#### [What the exercise asks]
Given the entries that follow, write out exactly the lines starting at the one containing "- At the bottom" and ending at the one containing "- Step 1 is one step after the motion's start", both ends included, and only those.

*** Entries provided ***

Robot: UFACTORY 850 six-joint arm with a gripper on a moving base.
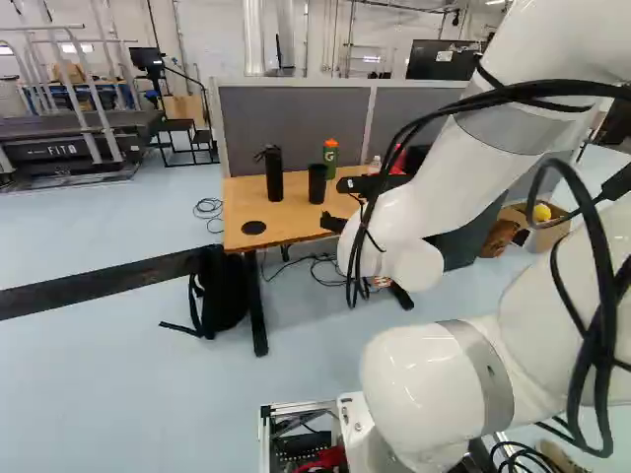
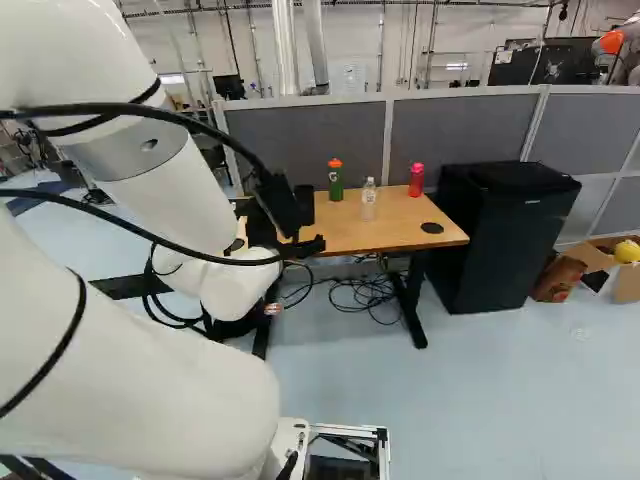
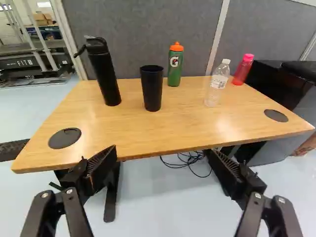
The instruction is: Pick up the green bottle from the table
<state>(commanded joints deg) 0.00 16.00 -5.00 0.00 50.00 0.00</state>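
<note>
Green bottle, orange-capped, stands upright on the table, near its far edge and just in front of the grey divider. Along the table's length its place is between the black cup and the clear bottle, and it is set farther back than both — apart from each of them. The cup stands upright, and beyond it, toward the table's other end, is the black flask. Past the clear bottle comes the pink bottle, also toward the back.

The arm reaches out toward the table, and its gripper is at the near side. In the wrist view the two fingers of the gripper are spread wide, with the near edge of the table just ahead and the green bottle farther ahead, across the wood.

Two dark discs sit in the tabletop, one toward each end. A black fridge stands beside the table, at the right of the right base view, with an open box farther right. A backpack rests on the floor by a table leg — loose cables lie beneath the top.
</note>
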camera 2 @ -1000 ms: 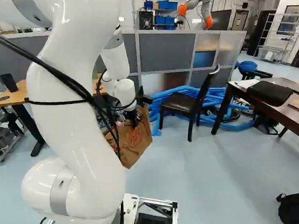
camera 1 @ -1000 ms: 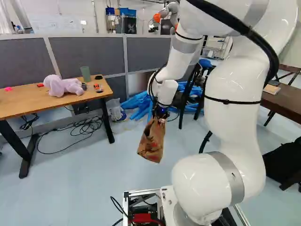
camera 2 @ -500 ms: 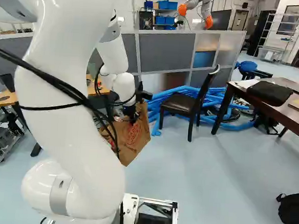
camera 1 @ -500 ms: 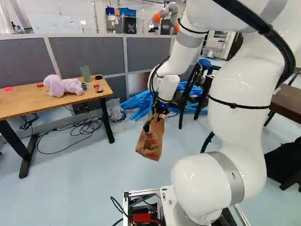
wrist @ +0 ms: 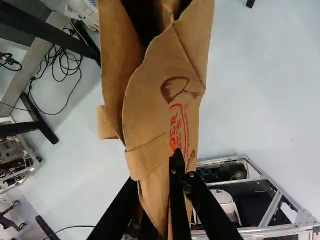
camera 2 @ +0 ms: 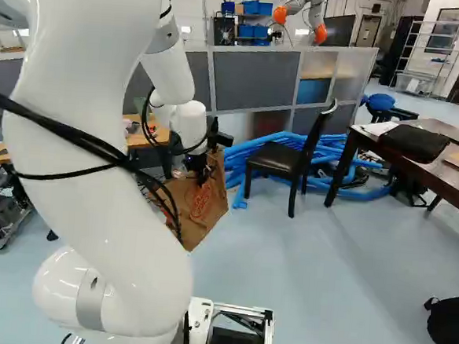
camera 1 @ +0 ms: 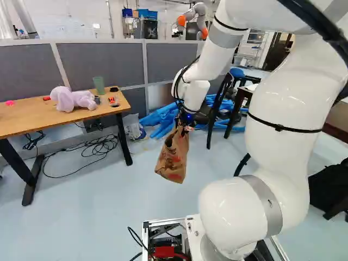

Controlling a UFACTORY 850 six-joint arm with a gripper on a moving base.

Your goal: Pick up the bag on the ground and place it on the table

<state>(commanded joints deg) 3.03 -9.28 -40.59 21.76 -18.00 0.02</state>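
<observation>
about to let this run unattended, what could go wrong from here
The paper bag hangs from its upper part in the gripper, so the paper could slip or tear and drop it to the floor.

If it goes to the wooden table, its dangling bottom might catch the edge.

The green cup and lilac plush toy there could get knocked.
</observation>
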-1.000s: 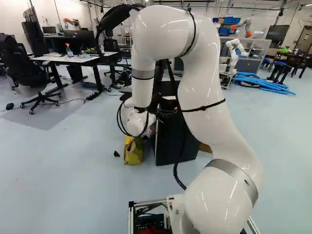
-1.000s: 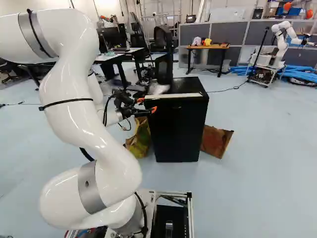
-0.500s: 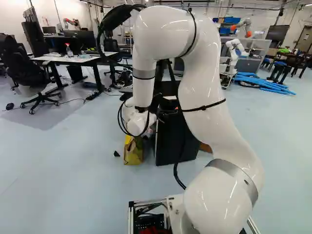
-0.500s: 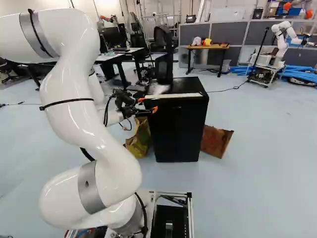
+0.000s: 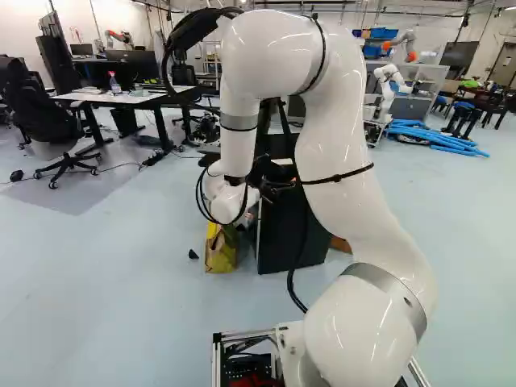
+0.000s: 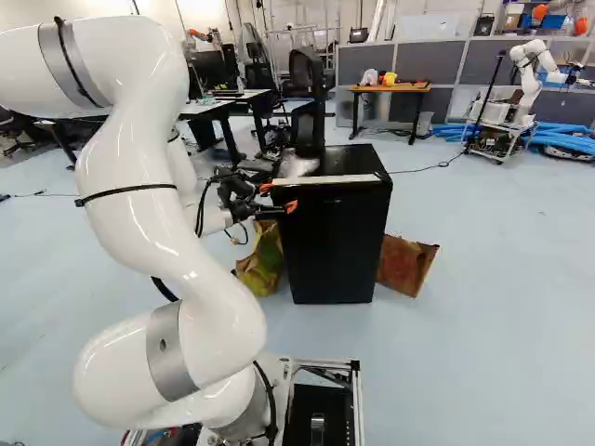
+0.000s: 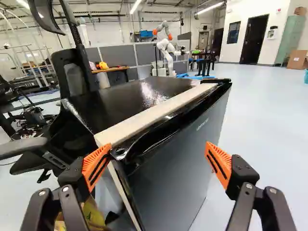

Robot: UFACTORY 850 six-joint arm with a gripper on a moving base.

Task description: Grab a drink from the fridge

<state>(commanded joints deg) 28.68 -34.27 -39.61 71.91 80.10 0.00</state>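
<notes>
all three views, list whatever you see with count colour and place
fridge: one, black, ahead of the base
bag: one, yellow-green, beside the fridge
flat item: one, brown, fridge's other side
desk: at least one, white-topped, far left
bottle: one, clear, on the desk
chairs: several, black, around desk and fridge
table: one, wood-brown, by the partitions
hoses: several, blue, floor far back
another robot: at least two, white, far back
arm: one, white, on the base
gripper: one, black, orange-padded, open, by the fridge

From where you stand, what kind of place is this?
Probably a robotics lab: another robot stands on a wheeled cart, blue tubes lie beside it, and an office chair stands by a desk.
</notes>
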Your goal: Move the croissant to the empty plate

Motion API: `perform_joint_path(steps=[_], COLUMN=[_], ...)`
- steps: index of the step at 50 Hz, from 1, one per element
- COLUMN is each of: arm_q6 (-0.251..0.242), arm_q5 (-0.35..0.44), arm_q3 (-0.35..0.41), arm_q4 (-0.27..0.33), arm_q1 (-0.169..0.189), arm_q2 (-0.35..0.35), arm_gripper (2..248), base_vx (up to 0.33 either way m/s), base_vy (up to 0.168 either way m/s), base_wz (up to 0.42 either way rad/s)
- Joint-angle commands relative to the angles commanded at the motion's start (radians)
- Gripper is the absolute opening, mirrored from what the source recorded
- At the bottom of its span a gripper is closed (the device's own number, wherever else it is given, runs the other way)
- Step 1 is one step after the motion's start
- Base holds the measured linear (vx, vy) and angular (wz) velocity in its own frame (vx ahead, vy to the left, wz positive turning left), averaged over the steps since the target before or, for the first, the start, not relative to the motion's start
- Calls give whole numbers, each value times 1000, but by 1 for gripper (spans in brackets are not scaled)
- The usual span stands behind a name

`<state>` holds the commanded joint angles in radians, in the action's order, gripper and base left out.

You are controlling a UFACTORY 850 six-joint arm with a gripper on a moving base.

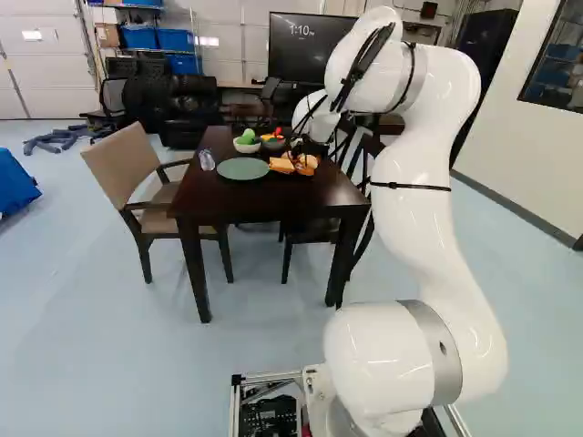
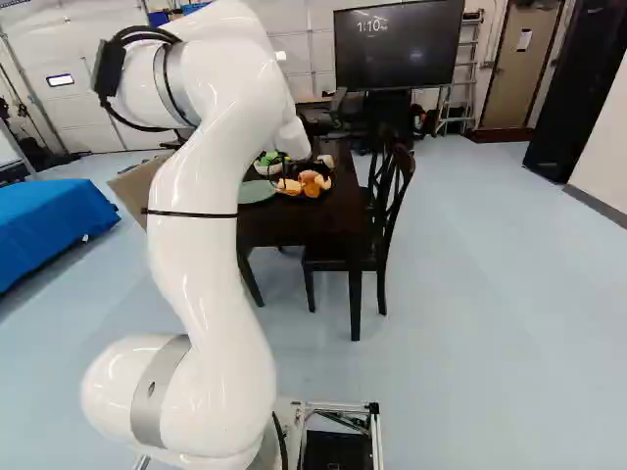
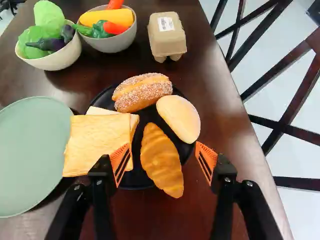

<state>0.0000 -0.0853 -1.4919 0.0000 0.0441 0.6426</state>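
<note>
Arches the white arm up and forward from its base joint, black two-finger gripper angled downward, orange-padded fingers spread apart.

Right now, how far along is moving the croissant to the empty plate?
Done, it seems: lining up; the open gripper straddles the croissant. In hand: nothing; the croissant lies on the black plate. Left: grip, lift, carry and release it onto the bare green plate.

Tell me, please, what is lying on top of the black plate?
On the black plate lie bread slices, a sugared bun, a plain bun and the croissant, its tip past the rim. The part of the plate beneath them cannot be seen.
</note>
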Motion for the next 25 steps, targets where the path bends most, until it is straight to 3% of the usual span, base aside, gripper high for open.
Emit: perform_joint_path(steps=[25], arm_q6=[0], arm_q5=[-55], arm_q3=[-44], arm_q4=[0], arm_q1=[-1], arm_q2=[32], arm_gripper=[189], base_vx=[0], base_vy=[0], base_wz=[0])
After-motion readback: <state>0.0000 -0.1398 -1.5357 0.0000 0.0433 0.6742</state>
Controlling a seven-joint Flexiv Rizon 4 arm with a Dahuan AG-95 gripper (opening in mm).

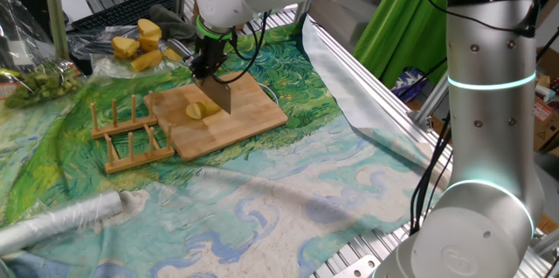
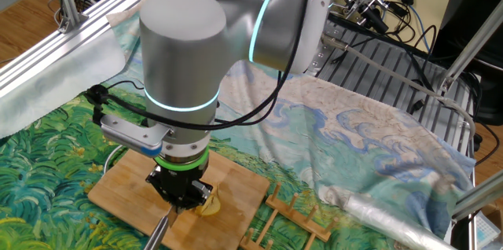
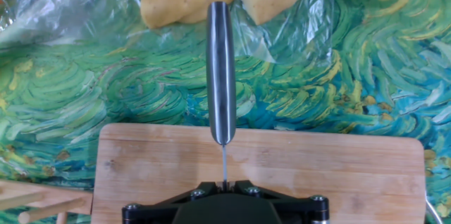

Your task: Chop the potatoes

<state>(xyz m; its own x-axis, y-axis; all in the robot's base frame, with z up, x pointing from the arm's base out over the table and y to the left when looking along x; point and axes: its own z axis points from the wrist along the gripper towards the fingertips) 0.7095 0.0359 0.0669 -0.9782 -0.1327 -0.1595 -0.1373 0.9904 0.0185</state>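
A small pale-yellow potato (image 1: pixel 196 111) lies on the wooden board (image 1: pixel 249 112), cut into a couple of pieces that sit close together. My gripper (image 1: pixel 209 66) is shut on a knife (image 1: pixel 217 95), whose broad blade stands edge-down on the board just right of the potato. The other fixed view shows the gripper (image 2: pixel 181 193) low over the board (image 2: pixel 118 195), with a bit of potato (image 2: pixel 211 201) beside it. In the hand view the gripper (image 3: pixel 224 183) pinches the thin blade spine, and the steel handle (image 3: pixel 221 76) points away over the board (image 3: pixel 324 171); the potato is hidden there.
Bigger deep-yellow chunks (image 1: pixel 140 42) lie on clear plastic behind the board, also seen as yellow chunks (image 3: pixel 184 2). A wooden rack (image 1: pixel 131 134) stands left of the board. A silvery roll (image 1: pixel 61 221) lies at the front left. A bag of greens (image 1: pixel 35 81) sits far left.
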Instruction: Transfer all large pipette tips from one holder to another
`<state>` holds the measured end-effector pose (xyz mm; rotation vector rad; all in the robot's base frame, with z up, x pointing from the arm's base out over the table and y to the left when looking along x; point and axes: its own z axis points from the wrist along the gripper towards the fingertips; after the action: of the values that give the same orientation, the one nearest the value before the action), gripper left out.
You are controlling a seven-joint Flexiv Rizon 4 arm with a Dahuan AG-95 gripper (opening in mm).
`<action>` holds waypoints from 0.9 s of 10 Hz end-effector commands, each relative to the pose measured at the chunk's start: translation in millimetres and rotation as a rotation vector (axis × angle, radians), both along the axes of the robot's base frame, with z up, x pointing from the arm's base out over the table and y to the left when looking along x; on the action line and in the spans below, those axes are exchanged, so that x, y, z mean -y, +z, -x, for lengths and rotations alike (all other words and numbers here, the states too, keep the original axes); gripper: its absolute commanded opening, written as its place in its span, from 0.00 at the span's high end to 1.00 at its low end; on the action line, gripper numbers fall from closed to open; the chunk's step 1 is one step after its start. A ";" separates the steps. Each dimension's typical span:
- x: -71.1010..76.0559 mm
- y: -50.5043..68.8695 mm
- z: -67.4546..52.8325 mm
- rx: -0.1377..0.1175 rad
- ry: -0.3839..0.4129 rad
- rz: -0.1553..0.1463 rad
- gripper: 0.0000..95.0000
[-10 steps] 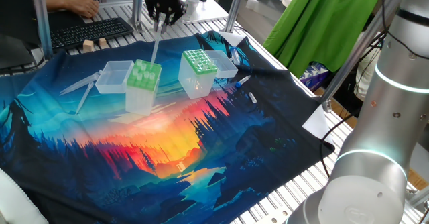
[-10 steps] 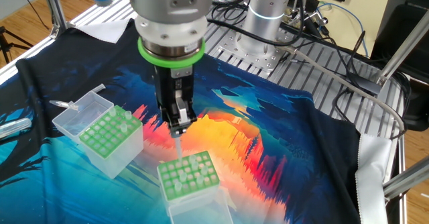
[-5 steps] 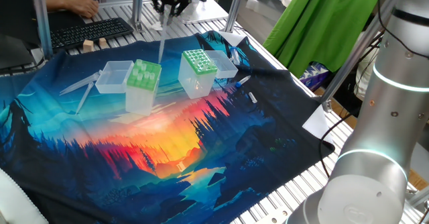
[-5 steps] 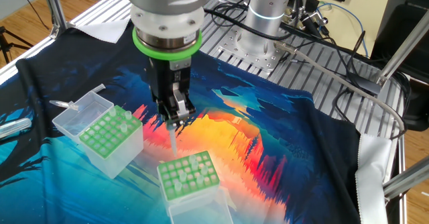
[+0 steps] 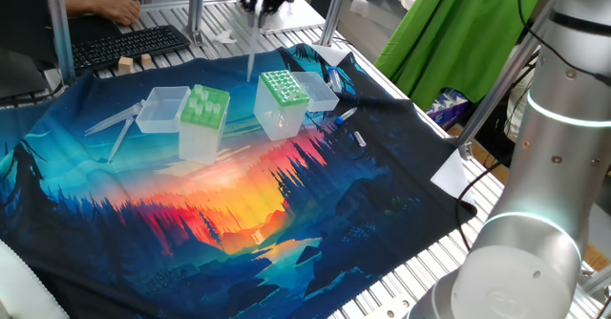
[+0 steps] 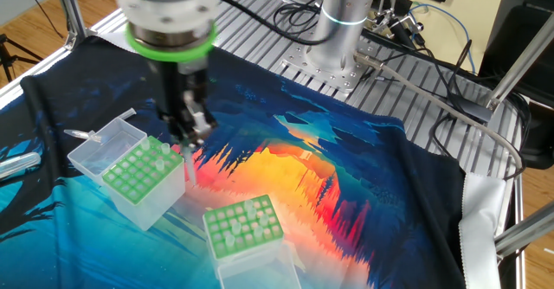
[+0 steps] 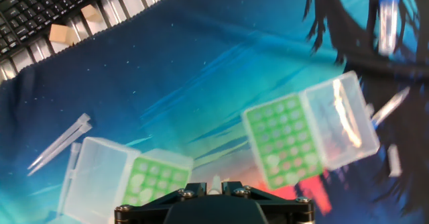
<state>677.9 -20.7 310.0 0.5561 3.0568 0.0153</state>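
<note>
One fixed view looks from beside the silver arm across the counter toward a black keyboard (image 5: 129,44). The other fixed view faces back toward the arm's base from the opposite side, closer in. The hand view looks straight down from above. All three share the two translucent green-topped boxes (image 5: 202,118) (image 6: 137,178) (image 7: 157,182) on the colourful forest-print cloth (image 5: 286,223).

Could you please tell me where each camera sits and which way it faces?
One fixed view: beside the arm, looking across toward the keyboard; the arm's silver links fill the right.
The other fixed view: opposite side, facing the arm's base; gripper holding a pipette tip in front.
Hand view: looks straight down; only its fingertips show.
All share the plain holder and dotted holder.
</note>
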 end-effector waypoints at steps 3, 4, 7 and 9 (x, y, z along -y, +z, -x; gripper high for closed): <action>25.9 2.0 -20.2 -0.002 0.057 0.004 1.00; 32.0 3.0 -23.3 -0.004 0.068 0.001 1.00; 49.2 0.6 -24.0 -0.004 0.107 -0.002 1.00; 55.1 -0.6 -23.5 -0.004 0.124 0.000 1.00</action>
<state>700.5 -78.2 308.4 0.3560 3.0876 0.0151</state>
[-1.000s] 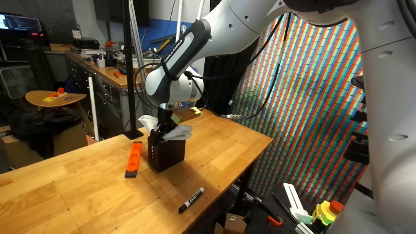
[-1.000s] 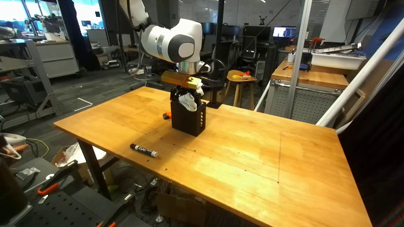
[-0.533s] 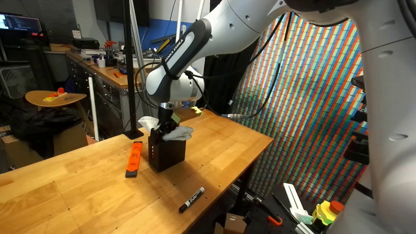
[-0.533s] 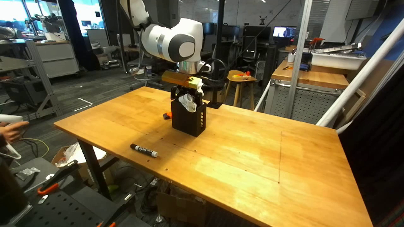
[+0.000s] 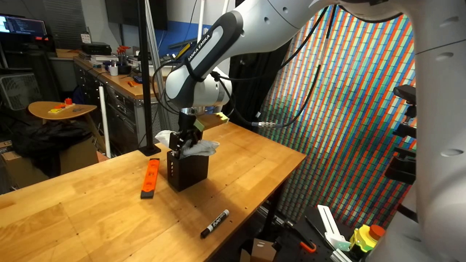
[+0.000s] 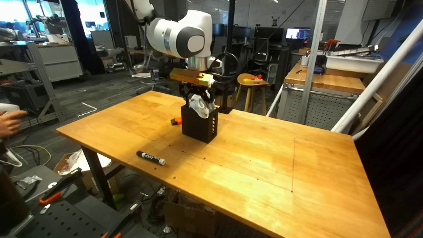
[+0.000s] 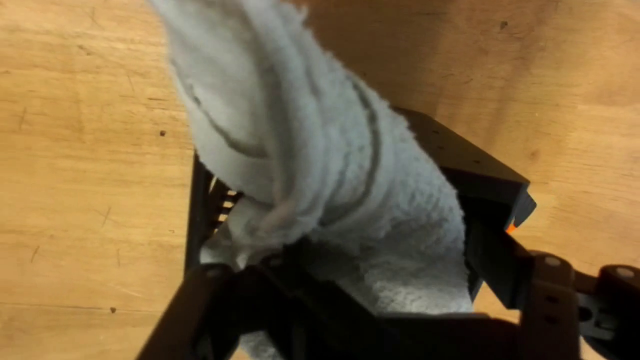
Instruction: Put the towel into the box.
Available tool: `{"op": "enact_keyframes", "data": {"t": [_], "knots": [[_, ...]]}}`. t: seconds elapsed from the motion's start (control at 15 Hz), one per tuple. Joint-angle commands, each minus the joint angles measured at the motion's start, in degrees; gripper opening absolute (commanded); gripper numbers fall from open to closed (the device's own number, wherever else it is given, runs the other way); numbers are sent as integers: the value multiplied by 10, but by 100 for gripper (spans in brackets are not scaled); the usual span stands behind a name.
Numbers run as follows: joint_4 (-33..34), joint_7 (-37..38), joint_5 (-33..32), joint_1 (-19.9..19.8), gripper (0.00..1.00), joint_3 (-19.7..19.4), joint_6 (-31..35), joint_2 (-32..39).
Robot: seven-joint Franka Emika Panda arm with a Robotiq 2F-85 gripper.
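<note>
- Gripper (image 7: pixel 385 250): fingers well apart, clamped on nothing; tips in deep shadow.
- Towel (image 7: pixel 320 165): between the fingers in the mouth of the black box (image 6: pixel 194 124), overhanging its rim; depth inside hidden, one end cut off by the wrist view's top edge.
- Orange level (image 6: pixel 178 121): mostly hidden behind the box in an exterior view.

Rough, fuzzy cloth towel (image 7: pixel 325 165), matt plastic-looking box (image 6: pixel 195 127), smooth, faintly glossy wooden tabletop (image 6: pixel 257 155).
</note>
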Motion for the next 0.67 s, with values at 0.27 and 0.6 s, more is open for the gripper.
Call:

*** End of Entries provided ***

#### [Task answer]
- At the bottom of its span a gripper is closed (the device's own number, wherever else it is given, runs the other way)
- Step 1 is one step after the motion's start

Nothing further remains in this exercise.